The teaser sees Jay Blades and the team visit Dumfries House in Scotland for a one-off episode marking the broadcaster’s centenary.
In The Repair Shop: A Royal Visit, the then Prince of Wales needs help with an 18th-century bracket clock and a piece made for Queen Victoria’s Diamond Jubilee by British ceramics maker Wemyss Ware.
Before the results are unveiled, he asks the crew: “Have you sorted this? The suspense is killing me.”
The monarch, 73, also meets students from the Prince’s Foundation Building Craft Programme – a training initiative that teaches traditional skills such as blacksmithing, stonemasonry and wood carving.
The King also says during the preview: “Apprenticeships are vital. I see the difference we can make.”

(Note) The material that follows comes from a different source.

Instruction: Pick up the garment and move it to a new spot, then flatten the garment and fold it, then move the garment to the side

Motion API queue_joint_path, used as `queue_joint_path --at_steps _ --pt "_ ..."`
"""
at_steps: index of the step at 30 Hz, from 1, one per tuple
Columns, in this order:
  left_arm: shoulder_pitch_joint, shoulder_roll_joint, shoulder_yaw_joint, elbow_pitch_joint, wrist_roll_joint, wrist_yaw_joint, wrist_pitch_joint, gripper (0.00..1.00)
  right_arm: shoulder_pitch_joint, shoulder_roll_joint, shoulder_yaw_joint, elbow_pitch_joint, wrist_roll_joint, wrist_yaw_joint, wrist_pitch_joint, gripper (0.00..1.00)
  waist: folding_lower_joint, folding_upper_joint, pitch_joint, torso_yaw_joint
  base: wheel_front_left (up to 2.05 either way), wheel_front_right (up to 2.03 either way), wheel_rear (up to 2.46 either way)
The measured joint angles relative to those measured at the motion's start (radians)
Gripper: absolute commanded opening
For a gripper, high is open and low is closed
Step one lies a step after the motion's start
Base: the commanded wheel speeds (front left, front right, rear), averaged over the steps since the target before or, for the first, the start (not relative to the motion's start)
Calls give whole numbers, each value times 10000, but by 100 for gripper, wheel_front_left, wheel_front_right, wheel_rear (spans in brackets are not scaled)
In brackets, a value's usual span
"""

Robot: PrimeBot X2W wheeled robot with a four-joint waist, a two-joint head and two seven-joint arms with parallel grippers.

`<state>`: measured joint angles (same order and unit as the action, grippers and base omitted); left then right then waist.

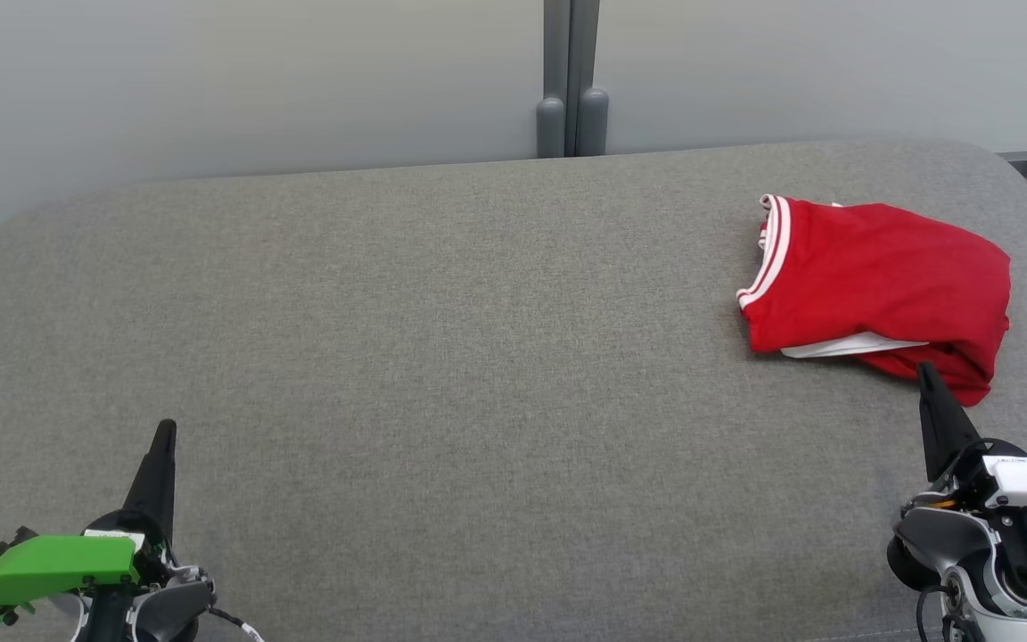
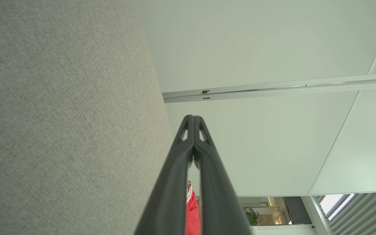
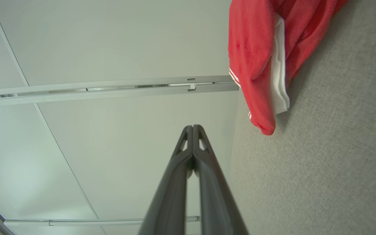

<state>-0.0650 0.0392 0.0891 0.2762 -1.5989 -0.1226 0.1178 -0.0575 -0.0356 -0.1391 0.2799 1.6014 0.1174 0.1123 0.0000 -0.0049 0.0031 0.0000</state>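
The garment (image 1: pixel 879 290) is red with white striped trim and a white inner layer, lying folded in a compact bundle at the right of the grey fabric surface (image 1: pixel 442 357). In the right wrist view the garment (image 3: pixel 256 55) hangs into the upper right. A sliver of the garment (image 2: pixel 193 209) shows between the fingers in the left wrist view. My right gripper (image 1: pixel 925 370) is shut and empty, its tip just at the garment's near edge. My left gripper (image 1: pixel 166 428) is shut and empty at the lower left, far from the garment.
The grey surface (image 3: pixel 321 169) has rounded corners and a wide bare stretch in the middle and left. Pale wall panels (image 1: pixel 237 80) stand behind it, with a grey post (image 1: pixel 571 89) at the back centre. The garment lies close to the surface's right edge.
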Motion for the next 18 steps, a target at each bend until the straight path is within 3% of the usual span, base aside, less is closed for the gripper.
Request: queue_joint_path --at_steps 18 --pt "0 0 0 0 0 0 0 0 0 0 0 -2 0 0 0 0 0 0 0 0 0 0 0"
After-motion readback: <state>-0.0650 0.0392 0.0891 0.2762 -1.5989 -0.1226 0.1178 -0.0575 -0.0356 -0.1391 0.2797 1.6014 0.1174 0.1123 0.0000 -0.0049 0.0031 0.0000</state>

Blades, 52, said: “You’ve got someone from a council estate and someone from a royal estate that have the same interests about apprenticeships and heritage crafts, and it is unbelievable to see that two people from so far apart, from different ends of the spectrum, actually have the same interests.”
Blades and ceramics expert Kirsten Ramsay, horologist Steve Fletcher and furniture restorer, Will Kirk, will repair the King’s clock and ceramics.
The monarch also lends Prince’s Foundation graduate Jeremy Cash to the Repair Shop to work with metalwork expert Dom Chinea on a third item described as a fire set in the shape of a soldier with a poignant story behind its existence.
The Repair Shop: A Royal Visit will air Wednesday at 8pm on BBC One.